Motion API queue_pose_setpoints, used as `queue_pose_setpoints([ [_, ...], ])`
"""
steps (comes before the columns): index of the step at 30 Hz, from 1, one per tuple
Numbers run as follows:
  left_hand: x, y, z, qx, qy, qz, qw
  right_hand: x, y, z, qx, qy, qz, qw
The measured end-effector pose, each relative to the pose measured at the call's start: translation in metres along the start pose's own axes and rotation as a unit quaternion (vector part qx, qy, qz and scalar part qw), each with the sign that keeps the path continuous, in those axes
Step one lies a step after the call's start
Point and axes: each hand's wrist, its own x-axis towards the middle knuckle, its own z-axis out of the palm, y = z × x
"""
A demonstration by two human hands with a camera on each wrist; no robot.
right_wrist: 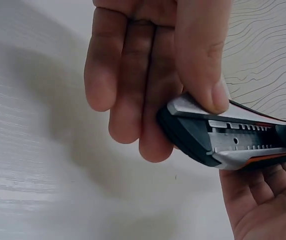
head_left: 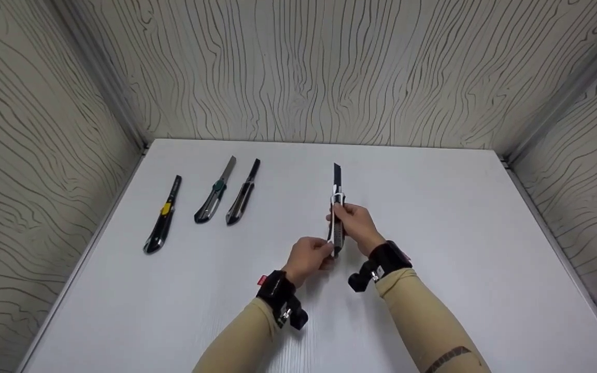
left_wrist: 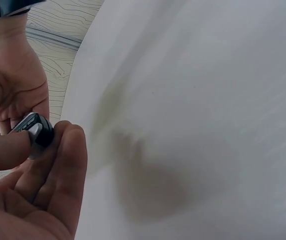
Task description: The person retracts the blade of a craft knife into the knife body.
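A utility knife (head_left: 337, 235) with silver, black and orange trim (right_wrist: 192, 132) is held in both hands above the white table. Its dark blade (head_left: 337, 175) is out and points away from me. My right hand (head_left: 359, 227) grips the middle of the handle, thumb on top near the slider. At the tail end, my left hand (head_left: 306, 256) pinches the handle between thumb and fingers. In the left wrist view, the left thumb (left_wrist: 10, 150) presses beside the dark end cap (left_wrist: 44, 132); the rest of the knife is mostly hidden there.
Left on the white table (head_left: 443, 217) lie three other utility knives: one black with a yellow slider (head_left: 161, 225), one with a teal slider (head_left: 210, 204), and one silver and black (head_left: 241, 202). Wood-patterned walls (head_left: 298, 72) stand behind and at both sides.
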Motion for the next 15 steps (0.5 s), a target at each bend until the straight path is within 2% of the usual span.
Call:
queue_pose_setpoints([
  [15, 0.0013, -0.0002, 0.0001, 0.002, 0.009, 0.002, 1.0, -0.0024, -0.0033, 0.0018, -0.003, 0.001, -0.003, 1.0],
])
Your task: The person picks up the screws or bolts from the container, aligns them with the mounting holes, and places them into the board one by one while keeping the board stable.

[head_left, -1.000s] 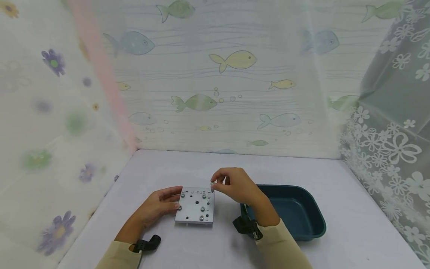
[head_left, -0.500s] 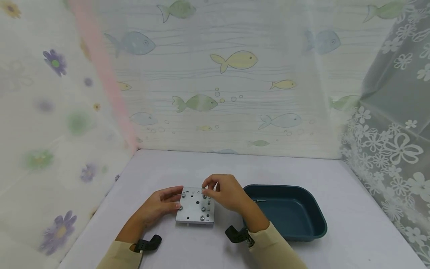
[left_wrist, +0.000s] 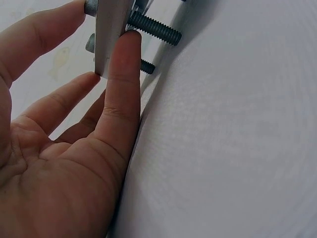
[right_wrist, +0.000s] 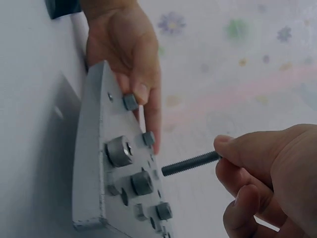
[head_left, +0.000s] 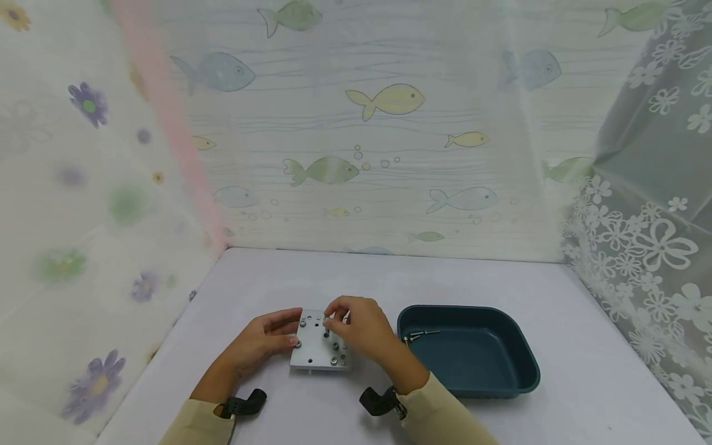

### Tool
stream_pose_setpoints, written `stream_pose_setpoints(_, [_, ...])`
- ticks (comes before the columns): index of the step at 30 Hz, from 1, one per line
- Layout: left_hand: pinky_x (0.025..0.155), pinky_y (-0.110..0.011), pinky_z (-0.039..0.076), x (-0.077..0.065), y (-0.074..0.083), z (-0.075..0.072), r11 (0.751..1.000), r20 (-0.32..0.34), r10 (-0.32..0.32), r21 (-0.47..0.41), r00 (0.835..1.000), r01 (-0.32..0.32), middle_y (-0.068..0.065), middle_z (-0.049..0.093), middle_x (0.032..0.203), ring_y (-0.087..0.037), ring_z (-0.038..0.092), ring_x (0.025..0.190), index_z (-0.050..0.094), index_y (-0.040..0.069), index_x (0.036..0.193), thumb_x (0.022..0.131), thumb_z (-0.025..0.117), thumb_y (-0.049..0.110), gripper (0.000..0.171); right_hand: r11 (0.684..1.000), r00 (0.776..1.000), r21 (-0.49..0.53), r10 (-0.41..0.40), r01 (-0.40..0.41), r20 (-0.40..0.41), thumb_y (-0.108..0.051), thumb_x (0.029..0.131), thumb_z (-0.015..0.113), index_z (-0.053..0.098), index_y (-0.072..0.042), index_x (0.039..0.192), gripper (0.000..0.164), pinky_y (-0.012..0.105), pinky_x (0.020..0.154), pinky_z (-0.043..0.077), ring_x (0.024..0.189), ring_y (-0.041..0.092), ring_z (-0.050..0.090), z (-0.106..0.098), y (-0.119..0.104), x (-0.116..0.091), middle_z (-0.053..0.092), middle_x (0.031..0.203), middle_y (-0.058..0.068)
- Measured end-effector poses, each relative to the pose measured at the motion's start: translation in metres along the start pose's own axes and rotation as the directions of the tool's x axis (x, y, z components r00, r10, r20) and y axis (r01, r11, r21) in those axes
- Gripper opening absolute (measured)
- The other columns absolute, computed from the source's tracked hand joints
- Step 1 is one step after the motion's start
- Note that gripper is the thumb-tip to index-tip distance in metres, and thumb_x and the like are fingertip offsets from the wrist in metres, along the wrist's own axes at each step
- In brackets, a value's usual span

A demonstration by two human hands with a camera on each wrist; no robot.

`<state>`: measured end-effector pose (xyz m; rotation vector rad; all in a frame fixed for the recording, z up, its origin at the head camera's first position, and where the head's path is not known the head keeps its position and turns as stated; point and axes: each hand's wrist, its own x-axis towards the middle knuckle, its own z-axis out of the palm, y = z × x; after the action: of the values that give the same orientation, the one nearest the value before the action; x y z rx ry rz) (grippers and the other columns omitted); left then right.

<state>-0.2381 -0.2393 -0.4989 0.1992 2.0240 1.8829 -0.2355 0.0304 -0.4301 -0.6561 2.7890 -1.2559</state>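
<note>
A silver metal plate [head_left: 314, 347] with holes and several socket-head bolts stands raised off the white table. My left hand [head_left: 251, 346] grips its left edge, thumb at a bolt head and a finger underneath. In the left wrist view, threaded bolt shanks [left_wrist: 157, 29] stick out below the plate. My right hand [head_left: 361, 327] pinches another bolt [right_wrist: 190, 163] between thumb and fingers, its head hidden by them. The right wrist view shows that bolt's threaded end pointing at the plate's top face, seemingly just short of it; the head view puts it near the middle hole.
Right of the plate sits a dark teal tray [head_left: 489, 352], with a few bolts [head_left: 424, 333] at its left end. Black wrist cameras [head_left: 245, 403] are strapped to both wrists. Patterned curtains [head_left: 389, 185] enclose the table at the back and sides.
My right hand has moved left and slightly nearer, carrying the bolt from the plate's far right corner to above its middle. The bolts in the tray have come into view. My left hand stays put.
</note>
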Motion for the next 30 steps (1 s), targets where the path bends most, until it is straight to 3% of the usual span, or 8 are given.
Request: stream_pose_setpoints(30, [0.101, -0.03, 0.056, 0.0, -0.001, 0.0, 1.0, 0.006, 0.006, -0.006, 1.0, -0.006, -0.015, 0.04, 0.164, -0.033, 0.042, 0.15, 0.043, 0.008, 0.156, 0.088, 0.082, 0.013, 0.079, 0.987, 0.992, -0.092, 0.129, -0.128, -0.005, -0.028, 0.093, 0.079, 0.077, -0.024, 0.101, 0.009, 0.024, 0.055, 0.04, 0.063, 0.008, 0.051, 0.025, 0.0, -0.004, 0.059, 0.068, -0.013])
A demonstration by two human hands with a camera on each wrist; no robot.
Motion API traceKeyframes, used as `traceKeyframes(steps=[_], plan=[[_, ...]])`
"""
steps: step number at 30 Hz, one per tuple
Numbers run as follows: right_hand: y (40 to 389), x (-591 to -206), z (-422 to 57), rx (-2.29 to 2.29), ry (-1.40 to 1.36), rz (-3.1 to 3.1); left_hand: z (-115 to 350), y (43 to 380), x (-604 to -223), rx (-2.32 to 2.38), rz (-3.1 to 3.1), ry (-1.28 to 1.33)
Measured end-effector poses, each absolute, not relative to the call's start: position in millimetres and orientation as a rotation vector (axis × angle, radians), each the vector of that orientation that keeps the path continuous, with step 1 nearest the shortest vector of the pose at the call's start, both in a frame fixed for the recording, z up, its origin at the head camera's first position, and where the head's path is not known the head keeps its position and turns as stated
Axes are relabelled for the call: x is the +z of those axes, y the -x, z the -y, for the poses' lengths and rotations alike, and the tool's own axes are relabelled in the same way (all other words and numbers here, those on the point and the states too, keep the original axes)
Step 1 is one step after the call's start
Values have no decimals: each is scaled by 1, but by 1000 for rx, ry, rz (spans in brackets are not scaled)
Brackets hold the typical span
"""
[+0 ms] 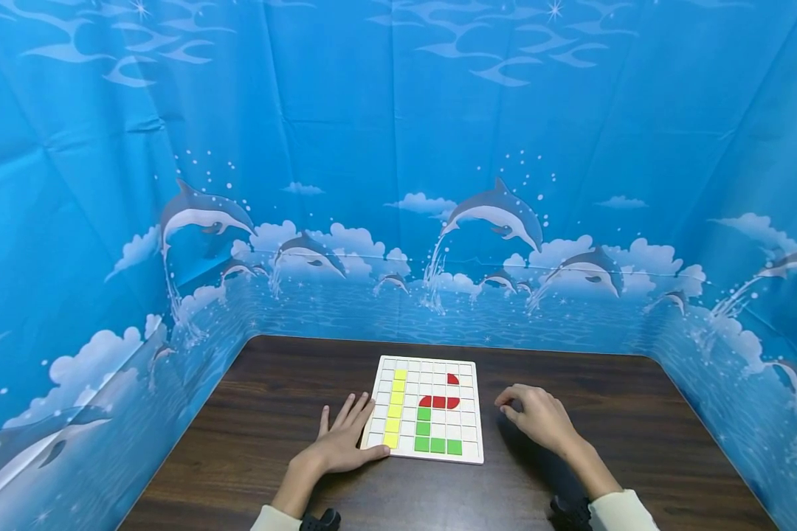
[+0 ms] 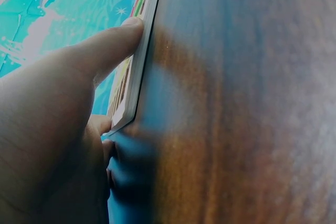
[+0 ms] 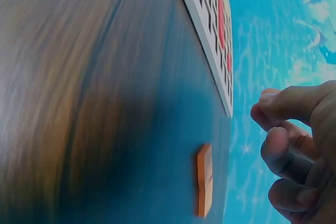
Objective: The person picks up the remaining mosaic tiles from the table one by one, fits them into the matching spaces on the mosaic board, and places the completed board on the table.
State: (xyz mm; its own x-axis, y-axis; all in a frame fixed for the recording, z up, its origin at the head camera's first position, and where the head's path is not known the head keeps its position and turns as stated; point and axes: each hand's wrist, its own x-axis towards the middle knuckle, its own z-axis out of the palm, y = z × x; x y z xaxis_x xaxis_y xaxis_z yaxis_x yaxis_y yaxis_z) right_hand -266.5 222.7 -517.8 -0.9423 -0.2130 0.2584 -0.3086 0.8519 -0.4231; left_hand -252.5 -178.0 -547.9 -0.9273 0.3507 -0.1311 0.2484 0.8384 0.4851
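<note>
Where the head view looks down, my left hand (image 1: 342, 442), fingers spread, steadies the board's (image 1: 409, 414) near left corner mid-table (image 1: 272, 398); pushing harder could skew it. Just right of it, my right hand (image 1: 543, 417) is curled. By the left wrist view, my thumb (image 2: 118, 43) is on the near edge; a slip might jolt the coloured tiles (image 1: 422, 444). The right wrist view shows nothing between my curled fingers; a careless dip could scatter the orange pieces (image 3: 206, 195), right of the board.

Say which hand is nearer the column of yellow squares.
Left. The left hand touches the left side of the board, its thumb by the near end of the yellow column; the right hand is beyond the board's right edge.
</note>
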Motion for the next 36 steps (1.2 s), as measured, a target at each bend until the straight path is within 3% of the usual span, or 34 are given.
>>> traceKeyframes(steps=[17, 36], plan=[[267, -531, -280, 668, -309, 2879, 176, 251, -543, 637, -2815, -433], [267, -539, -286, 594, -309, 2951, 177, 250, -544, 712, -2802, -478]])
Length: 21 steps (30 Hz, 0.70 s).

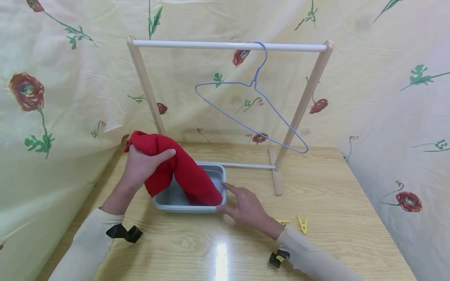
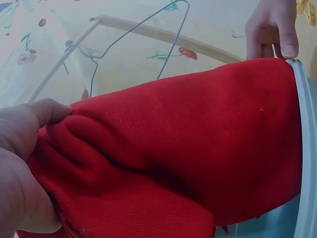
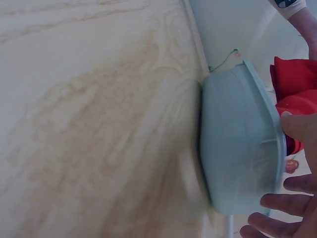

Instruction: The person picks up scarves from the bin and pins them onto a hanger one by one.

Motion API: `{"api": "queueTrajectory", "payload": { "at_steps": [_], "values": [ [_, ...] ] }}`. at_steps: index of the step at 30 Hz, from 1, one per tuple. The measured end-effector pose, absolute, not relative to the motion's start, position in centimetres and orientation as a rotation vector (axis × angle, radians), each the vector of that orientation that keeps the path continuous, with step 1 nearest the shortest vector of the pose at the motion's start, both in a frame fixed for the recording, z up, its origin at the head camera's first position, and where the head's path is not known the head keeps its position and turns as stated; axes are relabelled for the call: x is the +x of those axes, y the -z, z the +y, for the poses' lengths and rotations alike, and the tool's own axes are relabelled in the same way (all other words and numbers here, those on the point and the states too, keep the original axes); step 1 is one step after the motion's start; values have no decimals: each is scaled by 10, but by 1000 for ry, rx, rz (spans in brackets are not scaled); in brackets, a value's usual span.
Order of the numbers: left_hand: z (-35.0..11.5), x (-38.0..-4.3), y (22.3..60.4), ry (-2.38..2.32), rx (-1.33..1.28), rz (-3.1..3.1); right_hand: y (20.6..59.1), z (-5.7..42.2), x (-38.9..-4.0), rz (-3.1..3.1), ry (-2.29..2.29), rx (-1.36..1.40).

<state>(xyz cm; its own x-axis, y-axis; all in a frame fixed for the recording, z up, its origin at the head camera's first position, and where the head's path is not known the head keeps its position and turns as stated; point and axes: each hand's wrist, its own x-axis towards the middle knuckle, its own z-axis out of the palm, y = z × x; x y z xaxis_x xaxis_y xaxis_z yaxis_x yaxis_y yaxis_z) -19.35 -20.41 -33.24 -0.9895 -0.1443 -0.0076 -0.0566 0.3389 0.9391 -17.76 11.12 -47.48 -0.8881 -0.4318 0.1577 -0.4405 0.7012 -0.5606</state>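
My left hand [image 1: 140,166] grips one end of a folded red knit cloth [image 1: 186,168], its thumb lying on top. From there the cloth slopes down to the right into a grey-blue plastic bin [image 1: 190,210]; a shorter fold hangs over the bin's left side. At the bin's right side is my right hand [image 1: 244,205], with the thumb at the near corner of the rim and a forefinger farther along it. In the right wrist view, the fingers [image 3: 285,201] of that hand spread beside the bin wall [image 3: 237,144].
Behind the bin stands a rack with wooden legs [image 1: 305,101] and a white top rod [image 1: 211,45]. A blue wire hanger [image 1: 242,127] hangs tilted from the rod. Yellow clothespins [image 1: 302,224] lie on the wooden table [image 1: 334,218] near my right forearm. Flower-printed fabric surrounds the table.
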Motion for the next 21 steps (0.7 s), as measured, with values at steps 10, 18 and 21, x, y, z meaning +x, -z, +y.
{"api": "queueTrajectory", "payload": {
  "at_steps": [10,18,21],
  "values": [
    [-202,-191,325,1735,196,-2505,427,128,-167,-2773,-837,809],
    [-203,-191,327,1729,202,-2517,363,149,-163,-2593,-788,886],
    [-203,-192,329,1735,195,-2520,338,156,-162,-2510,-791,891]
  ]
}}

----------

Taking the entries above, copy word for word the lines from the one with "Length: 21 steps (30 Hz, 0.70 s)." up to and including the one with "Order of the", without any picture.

Solution
Length: 21 steps (30 Hz, 0.70 s).


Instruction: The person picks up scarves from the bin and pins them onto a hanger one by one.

Motion API: `{"api": "queueTrajectory", "payload": { "at_steps": [_], "values": [ [_, ...] ] }}`. at_steps: index of the step at 30 Hz, from 1, one per tuple. The measured end-effector pose, absolute, not relative to the motion's start, position in centimetres and orientation as a rotation vector (axis × angle, radians), each the vector of that orientation that keeps the path continuous, with step 1 nearest the shortest vector of the pose at the motion's start, both in a frame fixed for the recording, z up, its origin at the head camera's first position, and where the head's path is not known the head keeps its position and turns as stated; axes are relabelled for the call: x is the +x of those axes, y the -z, z the +y, for the poses' lengths and rotations alike, and the tool's own axes are relabelled in the same way (all other words and numbers here, those on the point and the states too, keep the original axes); step 1 is one step after the motion's start; values have no decimals: each is scaled by 10, but by 1000 for ry, rx, rz (spans in brackets are not scaled); in brackets, a value's usual span.
Order of the numbers: left_hand: z (-35.0..11.5), x (-38.0..-4.3), y (22.3..60.4), ry (-2.38..2.32), rx (-1.33..1.28), rz (-3.1..3.1); right_hand: y (20.6..59.1), z (-5.7..42.2), x (-38.9..-4.0), rz (-3.1..3.1), ry (-2.29..2.29), rx (-1.36..1.40).

No further output is given for this exercise.